Orthosie
- Discovery image of Orthosie by the Canada-France-Hawaii Telescope in December 2001

Discovery
- Discovered by: Scott S. Sheppard David C. Jewitt Yanga R. Fernandez
- Discovery site: Mauna Kea Observatory
- Discovery date: 11 December 2001

Designations
- Designation: Jupiter XXXV
- Pronunciation: /ɔːrˈθoʊziː/
- Named after: Ορθωσία Orthōsia
- Alternative names: S/2001 J 9
- Adjectives: Orthosian /ɔːrˈθoʊʒiən/

Orbital characteristics
- Epoch 17 December 2020 (JD 2459200.5)
- Observation arc: 24 years 2025-12-23 (last obs)
- Semi-major axis: 0.1415163 AU (21,170,540 km)
- Eccentricity: 0.4837243
- Orbital period (sidereal): –629.29 d
- Mean anomaly: 333.61997°
- Mean motion: 0° 34^{m} 19.449^{s} / day
- Inclination: 148.48740° (to ecliptic)
- Longitude of ascending node: 287.90005°
- Argument of perihelion: 261.21085°
- Satellite of: Jupiter
- Group: Ananke group

Physical characteristics
- Mean diameter: 2 km
- Albedo: 0.04 (assumed)
- Apparent magnitude: 23.1
- Absolute magnitude (H): 16.6

= Orthosie (moon) =

Moon of Jupiter

Orthosie /ɔːrˈθoʊziː/, also known as Jupiter XXXV, is a natural satellite of Jupiter. It was discovered by a team of astronomers from the University of Hawaiʻi led by Scott S. Sheppard in 2001, and given the temporary designation S/2001 J 9.
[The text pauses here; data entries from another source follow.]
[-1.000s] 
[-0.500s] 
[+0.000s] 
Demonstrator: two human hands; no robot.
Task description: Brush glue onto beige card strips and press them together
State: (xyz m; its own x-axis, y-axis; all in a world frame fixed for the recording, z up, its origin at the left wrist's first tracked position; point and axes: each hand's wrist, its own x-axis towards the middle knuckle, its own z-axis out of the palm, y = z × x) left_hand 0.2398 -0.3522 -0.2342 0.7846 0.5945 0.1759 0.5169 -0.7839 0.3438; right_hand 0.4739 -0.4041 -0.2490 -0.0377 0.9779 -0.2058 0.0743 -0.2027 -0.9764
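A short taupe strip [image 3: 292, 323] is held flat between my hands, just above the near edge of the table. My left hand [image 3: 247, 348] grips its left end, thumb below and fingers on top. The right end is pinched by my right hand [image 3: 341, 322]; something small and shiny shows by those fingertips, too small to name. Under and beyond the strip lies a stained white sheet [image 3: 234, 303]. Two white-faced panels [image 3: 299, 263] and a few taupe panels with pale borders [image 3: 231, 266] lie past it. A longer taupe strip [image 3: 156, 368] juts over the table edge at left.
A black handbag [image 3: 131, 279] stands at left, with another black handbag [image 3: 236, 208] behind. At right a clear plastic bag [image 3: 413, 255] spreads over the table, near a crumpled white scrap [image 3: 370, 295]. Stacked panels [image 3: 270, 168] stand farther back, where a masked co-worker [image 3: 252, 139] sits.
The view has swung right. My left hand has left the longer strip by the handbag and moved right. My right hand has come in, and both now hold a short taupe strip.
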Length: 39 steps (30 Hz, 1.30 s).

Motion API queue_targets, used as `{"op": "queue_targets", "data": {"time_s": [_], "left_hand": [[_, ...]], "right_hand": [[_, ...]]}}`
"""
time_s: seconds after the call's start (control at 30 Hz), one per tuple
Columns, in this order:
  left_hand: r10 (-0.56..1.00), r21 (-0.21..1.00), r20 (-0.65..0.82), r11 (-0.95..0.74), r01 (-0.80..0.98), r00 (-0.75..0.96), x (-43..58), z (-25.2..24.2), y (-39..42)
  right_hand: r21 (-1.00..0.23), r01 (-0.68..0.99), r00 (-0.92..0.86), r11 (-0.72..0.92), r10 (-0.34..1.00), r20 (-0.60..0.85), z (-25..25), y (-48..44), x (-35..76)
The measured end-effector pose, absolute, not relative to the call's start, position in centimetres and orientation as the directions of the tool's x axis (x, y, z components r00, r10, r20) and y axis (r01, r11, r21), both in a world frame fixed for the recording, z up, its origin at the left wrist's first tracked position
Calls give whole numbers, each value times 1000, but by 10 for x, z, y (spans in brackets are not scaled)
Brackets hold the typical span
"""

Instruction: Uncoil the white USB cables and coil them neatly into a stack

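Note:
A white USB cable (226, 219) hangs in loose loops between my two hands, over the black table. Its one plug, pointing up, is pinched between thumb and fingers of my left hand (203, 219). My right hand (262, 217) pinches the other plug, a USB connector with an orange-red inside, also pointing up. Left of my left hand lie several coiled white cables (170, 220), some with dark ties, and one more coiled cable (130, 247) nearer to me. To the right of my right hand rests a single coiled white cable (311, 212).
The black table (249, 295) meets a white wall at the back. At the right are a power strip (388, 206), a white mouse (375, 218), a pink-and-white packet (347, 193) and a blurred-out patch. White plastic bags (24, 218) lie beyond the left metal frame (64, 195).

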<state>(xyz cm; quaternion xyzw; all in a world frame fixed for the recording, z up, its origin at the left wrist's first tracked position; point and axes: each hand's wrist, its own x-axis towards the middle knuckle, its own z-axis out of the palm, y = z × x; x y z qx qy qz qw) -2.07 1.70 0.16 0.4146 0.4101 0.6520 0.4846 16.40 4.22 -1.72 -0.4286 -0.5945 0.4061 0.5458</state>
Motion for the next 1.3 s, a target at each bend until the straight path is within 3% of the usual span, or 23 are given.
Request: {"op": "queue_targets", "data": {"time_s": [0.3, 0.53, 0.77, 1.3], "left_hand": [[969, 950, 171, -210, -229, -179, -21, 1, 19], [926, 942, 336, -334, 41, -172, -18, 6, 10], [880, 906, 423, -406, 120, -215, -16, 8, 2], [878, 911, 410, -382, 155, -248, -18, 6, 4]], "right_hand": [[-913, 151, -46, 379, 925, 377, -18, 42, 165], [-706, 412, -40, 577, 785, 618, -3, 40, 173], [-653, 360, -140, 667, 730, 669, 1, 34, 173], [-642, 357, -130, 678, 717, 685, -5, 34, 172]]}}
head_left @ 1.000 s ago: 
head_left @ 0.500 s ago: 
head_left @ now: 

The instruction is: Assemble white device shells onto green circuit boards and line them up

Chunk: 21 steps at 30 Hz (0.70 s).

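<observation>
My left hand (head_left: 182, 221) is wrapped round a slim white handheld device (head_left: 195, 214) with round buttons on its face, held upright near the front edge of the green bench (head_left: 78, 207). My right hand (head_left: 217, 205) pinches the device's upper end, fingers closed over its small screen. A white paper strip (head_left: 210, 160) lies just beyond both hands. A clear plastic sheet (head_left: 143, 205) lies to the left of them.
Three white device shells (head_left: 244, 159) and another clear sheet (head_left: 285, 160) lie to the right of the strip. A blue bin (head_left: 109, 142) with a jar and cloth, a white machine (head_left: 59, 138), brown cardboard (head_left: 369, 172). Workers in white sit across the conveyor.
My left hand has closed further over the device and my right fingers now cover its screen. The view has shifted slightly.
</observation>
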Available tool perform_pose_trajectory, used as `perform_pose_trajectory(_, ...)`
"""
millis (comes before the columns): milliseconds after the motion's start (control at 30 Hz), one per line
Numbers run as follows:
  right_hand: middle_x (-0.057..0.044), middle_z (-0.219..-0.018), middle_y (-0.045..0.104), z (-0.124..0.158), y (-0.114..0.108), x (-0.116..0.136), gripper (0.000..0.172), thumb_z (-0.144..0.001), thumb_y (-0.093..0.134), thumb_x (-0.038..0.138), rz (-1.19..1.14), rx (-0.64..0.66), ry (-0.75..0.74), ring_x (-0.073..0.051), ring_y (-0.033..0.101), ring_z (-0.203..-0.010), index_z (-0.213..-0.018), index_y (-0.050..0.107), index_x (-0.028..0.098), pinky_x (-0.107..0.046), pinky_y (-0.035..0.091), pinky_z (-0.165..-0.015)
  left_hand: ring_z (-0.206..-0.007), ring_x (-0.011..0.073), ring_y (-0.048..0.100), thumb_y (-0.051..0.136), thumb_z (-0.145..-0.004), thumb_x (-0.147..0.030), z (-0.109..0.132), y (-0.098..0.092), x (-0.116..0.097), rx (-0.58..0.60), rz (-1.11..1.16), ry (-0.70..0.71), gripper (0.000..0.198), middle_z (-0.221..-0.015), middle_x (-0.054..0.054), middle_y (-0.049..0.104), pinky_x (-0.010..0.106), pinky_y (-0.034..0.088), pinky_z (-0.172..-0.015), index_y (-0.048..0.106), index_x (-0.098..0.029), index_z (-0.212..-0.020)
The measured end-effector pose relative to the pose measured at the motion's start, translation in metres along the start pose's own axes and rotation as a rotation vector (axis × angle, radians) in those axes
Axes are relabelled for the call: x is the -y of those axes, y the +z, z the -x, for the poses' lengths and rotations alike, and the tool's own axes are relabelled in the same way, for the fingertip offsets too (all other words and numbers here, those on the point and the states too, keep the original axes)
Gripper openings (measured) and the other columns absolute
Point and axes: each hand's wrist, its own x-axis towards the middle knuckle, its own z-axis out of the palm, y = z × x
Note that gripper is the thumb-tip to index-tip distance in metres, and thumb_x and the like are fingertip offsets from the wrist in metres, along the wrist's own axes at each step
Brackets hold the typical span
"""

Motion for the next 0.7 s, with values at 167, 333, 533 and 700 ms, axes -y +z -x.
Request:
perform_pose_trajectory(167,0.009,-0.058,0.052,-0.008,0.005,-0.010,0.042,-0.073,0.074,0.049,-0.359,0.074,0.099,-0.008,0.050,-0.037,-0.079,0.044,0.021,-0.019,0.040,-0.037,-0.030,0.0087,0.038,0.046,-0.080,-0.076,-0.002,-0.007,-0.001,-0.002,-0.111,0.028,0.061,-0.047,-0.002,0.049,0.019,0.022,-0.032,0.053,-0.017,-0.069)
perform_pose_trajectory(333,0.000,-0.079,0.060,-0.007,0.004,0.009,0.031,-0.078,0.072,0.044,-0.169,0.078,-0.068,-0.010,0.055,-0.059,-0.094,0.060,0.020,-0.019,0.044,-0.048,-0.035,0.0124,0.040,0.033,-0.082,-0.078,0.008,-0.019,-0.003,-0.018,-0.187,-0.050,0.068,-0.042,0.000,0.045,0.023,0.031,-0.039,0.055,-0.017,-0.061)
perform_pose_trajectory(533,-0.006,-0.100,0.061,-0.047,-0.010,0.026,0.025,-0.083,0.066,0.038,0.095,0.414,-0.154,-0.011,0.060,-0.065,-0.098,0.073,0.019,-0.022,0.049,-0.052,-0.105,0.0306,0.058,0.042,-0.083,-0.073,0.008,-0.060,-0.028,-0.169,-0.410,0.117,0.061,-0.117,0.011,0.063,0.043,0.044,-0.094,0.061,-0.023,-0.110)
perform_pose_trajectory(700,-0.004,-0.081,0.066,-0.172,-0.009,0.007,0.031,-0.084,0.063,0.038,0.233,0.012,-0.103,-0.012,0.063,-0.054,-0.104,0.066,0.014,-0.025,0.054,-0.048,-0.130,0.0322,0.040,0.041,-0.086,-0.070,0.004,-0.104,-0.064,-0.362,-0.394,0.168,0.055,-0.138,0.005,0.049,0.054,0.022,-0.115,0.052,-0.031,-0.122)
Orthosie is about 2 kilometres in diameter, and orbits Jupiter at an average distance of 21,075,662 km in 625.07 days, at an inclination of 146.46° to the ecliptic (143° to Jupiter's equator), in a retrograde direction and with an eccentricity of 0.3376.

It was named in August 2003 after Orthosie, the Greek goddess of prosperity and one of the Horae. The Horae (Hours) were daughters of Zeus and Themis.

Orthosie belongs to the Ananke group.